→ **Exercise**:
Go through the data and tally the lines that hold the string "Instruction". Reply with the total alone.

→ **Data supplied**:
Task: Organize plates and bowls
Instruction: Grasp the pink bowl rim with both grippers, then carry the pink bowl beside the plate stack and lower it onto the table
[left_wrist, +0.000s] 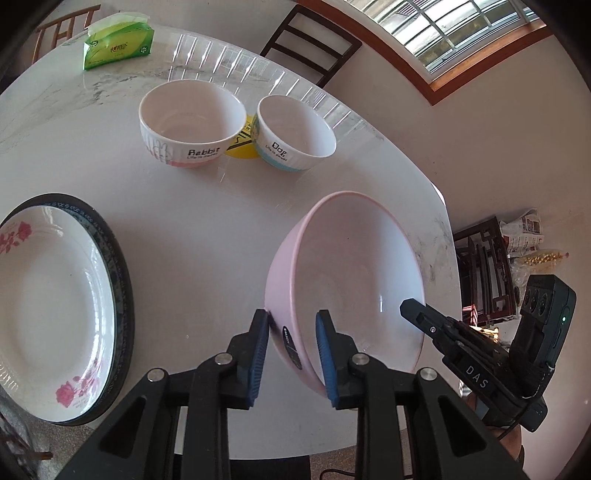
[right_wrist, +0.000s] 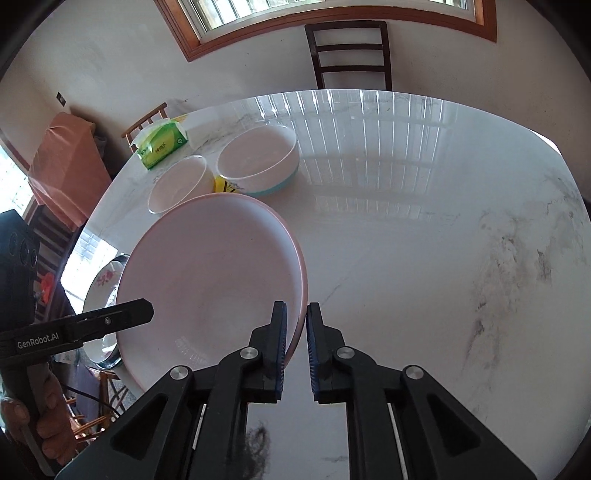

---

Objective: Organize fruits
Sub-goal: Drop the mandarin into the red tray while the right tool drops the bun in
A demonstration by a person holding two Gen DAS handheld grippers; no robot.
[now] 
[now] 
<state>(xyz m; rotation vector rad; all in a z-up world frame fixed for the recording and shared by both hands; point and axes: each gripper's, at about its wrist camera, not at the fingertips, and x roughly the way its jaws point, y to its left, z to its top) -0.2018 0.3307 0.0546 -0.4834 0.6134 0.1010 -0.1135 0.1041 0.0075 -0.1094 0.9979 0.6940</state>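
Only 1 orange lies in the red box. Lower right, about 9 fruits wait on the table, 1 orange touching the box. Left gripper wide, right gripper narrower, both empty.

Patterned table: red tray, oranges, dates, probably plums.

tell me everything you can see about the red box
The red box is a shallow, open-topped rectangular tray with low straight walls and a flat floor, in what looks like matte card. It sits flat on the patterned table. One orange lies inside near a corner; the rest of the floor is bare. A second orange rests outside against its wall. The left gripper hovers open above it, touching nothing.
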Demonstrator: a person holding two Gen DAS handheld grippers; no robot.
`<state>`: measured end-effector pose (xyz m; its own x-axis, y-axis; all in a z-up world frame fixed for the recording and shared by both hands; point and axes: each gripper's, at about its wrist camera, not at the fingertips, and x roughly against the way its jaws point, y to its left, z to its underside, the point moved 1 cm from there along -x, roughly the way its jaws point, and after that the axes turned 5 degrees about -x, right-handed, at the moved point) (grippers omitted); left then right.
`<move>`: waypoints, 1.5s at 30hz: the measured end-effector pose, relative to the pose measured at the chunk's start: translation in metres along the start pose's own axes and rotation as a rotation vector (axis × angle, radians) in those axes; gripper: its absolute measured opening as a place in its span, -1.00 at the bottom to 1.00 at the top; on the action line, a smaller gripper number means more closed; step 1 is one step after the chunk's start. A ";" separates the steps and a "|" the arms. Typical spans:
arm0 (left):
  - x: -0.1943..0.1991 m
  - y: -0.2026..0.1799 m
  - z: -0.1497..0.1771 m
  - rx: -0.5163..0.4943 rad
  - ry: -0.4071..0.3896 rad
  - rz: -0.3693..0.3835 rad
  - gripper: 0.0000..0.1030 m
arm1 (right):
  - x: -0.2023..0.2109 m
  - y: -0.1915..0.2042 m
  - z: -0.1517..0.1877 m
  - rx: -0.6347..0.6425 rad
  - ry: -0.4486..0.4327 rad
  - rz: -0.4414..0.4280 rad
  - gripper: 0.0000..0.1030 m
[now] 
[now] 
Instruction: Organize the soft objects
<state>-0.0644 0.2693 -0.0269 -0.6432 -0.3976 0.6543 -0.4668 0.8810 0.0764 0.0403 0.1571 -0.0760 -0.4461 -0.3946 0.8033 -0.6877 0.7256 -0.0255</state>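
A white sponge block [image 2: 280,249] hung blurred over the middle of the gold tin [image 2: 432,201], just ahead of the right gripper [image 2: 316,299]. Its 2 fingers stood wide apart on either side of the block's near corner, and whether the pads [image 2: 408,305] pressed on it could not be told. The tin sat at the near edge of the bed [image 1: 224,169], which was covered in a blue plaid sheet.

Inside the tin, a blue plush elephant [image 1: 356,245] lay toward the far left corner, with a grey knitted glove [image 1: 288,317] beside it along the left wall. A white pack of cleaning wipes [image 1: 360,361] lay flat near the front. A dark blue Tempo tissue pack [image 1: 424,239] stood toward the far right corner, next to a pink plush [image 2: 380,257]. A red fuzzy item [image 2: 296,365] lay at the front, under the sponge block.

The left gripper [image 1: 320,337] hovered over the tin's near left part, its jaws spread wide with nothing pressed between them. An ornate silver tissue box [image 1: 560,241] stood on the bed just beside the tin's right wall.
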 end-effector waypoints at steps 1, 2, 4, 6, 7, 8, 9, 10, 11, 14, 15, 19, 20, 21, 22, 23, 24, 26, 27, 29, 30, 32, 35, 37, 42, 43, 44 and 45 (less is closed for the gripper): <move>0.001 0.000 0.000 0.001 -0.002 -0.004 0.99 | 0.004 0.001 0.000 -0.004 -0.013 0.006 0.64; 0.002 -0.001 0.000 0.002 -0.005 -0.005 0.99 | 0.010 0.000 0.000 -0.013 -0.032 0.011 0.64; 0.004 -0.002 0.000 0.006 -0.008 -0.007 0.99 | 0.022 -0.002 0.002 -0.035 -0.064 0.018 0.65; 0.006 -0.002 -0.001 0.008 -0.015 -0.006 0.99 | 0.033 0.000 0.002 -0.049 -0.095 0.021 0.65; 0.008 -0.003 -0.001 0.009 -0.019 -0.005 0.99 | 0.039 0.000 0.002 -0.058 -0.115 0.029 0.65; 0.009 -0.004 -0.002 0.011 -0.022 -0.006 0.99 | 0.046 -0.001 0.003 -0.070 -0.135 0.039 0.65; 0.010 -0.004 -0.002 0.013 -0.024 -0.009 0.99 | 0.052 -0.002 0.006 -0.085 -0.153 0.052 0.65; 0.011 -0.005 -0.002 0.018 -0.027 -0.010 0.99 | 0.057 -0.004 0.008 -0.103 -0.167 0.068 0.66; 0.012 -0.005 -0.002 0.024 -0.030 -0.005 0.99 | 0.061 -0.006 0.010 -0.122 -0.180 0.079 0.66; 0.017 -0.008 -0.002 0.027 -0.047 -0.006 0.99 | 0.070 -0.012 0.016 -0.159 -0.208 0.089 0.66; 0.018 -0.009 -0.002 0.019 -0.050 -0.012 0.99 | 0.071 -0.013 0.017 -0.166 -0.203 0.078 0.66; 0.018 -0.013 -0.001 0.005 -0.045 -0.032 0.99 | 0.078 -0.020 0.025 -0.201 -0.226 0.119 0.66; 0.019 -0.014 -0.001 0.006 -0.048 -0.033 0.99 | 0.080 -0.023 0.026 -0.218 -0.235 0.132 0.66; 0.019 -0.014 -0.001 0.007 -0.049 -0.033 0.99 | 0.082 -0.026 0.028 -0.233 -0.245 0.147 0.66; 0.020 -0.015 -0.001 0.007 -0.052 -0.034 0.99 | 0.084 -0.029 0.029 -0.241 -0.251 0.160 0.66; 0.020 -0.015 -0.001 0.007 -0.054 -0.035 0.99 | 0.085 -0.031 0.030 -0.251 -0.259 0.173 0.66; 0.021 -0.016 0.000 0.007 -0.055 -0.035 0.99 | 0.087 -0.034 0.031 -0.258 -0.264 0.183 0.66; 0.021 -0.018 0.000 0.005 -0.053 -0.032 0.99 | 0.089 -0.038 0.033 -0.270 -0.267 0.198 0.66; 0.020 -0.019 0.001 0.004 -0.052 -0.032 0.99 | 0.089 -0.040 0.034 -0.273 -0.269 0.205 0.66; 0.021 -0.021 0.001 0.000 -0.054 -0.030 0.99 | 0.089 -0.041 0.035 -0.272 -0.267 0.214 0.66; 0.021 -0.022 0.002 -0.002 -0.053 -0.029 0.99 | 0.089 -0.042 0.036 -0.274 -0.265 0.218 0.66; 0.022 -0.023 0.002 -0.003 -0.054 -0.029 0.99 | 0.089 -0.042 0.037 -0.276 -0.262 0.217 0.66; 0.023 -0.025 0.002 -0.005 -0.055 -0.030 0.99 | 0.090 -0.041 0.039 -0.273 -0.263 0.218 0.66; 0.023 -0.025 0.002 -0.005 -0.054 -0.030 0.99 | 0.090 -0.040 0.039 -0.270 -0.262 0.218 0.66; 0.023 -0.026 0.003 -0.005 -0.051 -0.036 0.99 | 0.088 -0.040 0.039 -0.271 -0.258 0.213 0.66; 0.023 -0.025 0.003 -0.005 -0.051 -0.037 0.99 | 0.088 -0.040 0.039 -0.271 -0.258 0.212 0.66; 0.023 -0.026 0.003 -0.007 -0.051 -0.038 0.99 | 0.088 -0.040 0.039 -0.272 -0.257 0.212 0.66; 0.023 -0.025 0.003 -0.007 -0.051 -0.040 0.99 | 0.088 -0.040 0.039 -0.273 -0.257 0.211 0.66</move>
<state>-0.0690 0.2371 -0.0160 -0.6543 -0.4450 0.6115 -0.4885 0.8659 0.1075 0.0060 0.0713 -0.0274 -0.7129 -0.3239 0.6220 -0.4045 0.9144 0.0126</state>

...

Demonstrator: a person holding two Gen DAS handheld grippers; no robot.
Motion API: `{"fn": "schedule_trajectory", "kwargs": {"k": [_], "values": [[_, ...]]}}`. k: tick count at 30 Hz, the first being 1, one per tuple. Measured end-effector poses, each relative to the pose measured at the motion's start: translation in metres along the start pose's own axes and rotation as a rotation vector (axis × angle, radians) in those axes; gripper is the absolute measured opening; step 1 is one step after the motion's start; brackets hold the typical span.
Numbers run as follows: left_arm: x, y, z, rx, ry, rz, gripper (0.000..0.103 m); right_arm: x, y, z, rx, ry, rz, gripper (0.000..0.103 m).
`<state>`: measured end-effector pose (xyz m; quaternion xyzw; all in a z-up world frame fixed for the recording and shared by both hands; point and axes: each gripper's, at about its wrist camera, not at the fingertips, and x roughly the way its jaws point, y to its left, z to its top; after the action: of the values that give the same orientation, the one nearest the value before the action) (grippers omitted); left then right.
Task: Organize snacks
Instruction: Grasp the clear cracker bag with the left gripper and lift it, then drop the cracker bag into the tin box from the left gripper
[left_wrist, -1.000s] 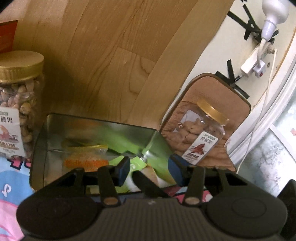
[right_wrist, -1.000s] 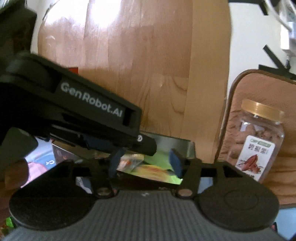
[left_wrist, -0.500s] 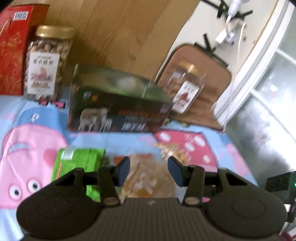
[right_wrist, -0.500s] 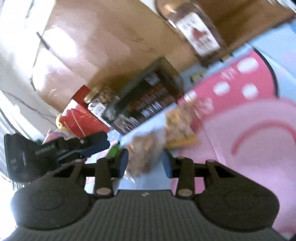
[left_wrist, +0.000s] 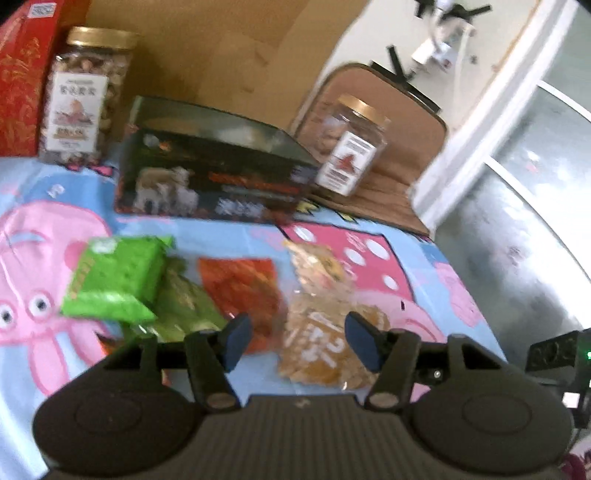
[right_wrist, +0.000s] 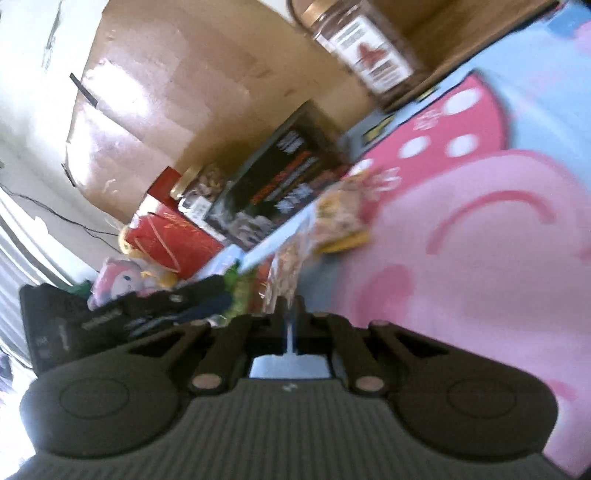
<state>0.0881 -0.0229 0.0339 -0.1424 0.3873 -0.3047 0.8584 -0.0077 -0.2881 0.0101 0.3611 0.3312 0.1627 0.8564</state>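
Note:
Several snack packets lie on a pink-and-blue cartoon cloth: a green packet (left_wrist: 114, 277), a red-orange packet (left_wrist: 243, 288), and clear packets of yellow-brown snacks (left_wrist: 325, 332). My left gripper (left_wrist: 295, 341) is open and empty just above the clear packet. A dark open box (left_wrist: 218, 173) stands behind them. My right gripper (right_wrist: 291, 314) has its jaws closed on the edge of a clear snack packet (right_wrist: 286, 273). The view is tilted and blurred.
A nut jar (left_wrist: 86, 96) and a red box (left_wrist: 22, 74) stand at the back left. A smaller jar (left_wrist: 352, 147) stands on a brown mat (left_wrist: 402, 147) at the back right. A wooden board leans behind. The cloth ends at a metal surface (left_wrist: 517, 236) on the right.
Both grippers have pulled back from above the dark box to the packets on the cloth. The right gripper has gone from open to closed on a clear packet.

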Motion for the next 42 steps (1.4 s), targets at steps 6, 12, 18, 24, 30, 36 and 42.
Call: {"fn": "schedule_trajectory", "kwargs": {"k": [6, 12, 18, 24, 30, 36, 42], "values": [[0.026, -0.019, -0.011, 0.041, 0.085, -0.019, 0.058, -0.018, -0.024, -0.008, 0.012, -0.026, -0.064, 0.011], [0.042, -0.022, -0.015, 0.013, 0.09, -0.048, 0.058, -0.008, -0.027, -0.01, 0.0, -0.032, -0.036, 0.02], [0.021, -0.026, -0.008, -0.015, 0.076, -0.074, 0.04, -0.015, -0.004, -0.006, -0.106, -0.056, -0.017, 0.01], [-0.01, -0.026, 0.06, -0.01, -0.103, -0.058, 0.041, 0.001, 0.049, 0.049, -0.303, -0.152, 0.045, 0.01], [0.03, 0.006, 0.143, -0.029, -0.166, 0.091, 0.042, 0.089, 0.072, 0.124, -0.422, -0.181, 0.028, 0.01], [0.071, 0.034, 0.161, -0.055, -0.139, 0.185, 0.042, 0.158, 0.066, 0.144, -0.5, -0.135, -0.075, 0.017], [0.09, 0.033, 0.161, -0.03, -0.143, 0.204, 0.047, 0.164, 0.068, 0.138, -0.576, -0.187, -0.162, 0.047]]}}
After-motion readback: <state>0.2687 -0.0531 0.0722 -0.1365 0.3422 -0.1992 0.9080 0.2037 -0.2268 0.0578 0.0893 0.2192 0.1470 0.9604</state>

→ **Answer box**:
3